Negligence.txt

  1. Negligence : Elements
    • 1. Duty of care
    • 2. Breach of duty
    • 3. Causation
    • 4. Damages
  2. Duty: Two inquiries
    • 1. To whom does ∆ owe a duty of care? (Foreseeable victims)
    • 2. What standard of care does ∆ owe?

    • Foreseeable victims include:
    • People within proximity (the "zone of danger")
    • Rescuers (can be foreseeable π)
    • Pregnant women (in NY only)
  3. Duty : Default Standard of Care
    • Test: Reasonably prudent person acting under similar circumstances
    • Objective test: ∆'s individual characteristics are ignored

    But, ∆ characteristics considered where

    • ∆ has a physical impairment (e.g., disabled)
    • ∆ has advanced or superior skill or knowledge (e.g., doctors)
  4. Duty : What standard of care does a CHILD ∆ owe to potential πs?
    • < 4 years: Child owes no one a duty
    • ≥ 4 years: Child of the same (1) age, (2) experience, and (3) intelligence under similar circumstances
    • < 18 and engaged in adult activity: Default std (reasonably prudent person under similar circumstances

    An adult activity tends to be one involving the operation of a motorized instrument, e.g., cars, boats, chainsaws
  5. Duty : ∆ is a Professional
    • Duty of care: Average member of that profession, practicing in a similar community
    • Evidence of actual community custom: Establishes standard of care applicable to ∆ professional
    • Specialists: Compare specialists to other specialists, regardless of geography
    • NY Distinction: Doctors must inform patients the risks of any procedure, unless doing so would harm patient.
  6. Duty : MS Possessor of Land
    Source of Injury: Two possibilities—(1) Activity conducted by ∆ or ∆'s agents, (2) hazardous static condition (HSC) distinguish natural from man-made HSCs

    Undiscovered Trespasser: Not a foreseeable victim, ∆ owes no duty of care

    Discovered or Anticipated Trespasser: Must protected discovered or anticipated trespassers from all known man-made death traps on the land

    Licensee (e.g., social guests): ∆ must (1) warn licensee about all known traps (natural and man-made) on the land, and (2) use reasonable care in the exercise of activities on the land

    Invitee (e.g., commercial benefit or general public): ∆ must (1) warn invitee about all reasonably knowable or discoverable traps (whether natural or man-made), and (2) use reasonable care in the exercise of activities on the land
  7. Duty : NY Possessor of Land
    • Applicable standard: Reasonably prudent person under similar circumstances
    • Tip: Follow the analysis applicable to MS possessors of land to determine what is reasonably prudent
  8. Duty : Possessor of Land : Firefighter Exception
    Firefighter's rule: Assumption of risk. NY: Can't sue employer, but can sue other third parties.
  9. Duty: Possessor of Land: Child Trespassers
    • "Attractive nuisance" doctrine. Must show
    • (1) ∆ knew or should have known of an artificial hazardous static condition (HSC),
    • (2) that children were likely to trespass on the land,
    • (3) that the artificial HSC was likely to cause serious injury b/c of the child's inability to appreciate the risk, and
    • (4) the expense of remedying the situation is slight compared to the magnitude of the risk
  10. Minimum required to satisfy duty to trespassers for hazardous static conditions
    • Adults = provide warnings
    • Children = build barriers to entry
  11. Duty : Statutory Standards of Care
    Borrow the standard of care from the statute?

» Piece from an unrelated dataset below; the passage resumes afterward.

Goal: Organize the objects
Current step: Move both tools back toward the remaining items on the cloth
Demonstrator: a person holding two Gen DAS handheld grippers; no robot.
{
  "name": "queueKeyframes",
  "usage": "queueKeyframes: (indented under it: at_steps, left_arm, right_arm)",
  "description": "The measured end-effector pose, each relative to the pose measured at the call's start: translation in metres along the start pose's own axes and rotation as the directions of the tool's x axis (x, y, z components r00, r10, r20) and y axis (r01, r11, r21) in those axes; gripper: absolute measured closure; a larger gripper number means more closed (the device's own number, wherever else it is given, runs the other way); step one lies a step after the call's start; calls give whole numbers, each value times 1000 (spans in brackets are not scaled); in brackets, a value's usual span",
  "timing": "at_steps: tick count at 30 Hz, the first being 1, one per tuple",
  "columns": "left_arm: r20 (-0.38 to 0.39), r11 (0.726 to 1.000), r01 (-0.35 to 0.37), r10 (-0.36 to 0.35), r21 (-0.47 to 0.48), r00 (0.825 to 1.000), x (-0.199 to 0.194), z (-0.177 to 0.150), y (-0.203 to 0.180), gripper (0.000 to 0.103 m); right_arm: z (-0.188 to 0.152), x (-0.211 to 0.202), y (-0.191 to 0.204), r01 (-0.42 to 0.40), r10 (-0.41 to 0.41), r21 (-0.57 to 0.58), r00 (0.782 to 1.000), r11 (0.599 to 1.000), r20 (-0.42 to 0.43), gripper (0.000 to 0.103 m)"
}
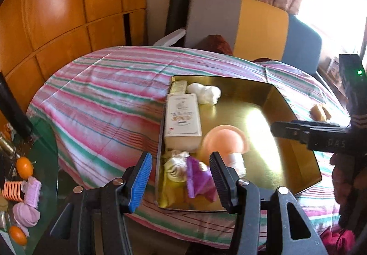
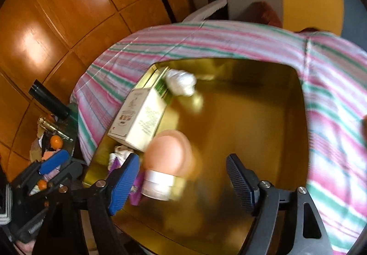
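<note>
Clutter sat at the far left on a glass side table [image 1: 43, 140]: two oranges [image 1: 24, 166], a pink comb-like piece and a lilac puff, probably waiting their turn to be sorted. To its right, a striped cloth [image 1: 103, 99] covered the bed or table, likely giving the tray a soft, level base. The left gripper [image 1: 181, 177] hovered at the near left corner of the gold tray [image 1: 296, 117], jaws apart and holding nothing. It straddled the tray's rim, seemingly ready to steady or pick.

Inside the tray, items were packed along the left wall, which looked like deliberate tidying to leave the right side free. Counted there: one cream box [image 1: 182, 117], one smaller gold box behind it, one white cotton wad [image 1: 204, 92], one cream rosette, one purple packet [image 1: 199, 177] and one peach bulb-shaped bottle [image 2: 169, 158] with a white cap.

The bottle lay just right of the box, tipped on its side. The right gripper [image 2: 183, 181] stood over it with jaws released; the bottle rested near the left pad, not clamped. Two yellow blocks [image 1: 320, 112] lay on the cloth right of the tray, not yet gathered.
</note>
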State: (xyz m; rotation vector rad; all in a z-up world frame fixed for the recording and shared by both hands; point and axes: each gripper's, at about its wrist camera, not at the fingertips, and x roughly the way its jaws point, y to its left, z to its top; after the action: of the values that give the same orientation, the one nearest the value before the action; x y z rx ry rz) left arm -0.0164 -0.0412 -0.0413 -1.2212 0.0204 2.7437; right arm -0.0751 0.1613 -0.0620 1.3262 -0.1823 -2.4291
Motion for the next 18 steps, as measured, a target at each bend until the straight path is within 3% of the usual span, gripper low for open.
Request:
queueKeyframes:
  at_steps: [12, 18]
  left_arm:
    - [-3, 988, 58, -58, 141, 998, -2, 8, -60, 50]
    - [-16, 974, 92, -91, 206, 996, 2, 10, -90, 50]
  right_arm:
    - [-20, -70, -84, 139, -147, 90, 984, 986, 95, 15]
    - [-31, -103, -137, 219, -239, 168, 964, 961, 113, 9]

    • Yes: When all of the following are present: (1) π is in intended class of persons, (2) π's injury is within class of risks, and (3) statute clearly describes conduct.
    • No: Compliance would be impossible or increase danger to π
  12. Duty : NY No-Fault Insurance
    • Ability to collect: (1) ≤ $ 50,000; and (2) owner, driver, passenger, pedestrians
    • Availability of additional remedies in tort: (a) death, dismemberment, significant disfigurement, etc.; (b) damages > $ 50k
    • What can be recovered: Personal injuries (but not pain and suffering, or property damage)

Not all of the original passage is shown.